Work item: Write the full listing out again, word for word, but omit the pictures.

Data shown:
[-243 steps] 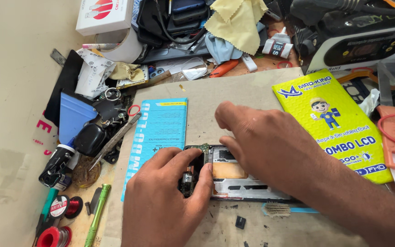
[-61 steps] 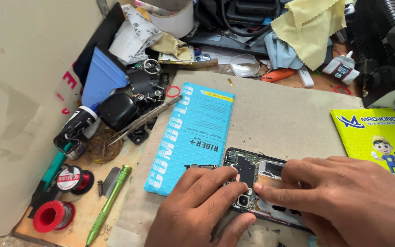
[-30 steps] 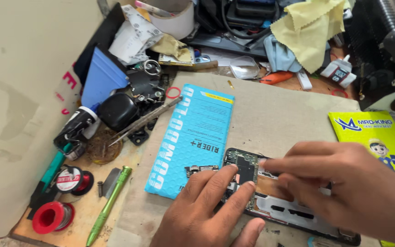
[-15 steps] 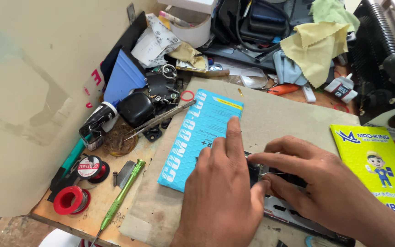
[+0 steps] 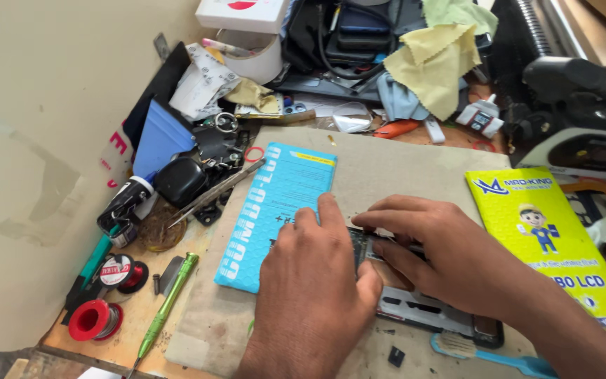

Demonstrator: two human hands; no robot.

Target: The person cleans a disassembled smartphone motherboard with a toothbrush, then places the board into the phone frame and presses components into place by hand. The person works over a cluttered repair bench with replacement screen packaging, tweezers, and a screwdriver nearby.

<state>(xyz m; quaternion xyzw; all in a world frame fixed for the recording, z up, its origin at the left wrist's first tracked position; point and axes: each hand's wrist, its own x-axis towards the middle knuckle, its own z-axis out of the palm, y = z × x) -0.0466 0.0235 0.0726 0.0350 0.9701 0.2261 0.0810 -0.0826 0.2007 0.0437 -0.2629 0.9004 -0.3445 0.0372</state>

Response below:
[-243 steps] 
[-61 steps] 
[-30 steps] 
[-15 steps] 
[+0 steps] 

Demonstrator: two human hands; no robot.

Target: The person cleans a disassembled smartphone motherboard with a toothbrush, then places the board into the phone frame and presses components into place by hand. The person works over a cluttered repair bench with replacement screen packaging, tweezers, and a screwdriver nearby.

<state>(xyz m; quaternion xyzw; all in a world frame fixed for the recording, z up, its origin at the left wrist's first tracked position; point and axes: each hand's wrist, its own x-axis towards the middle knuckle, its own z-axis out of the palm, y = z × x) -0.0466 0.0235 0.0726 0.0350 0.9701 0.2261 0.0810 -0.0826 0.2007 0.0437 -0.2629 0.9004 -0.3445 0.0372</state>

The answer requires no additions.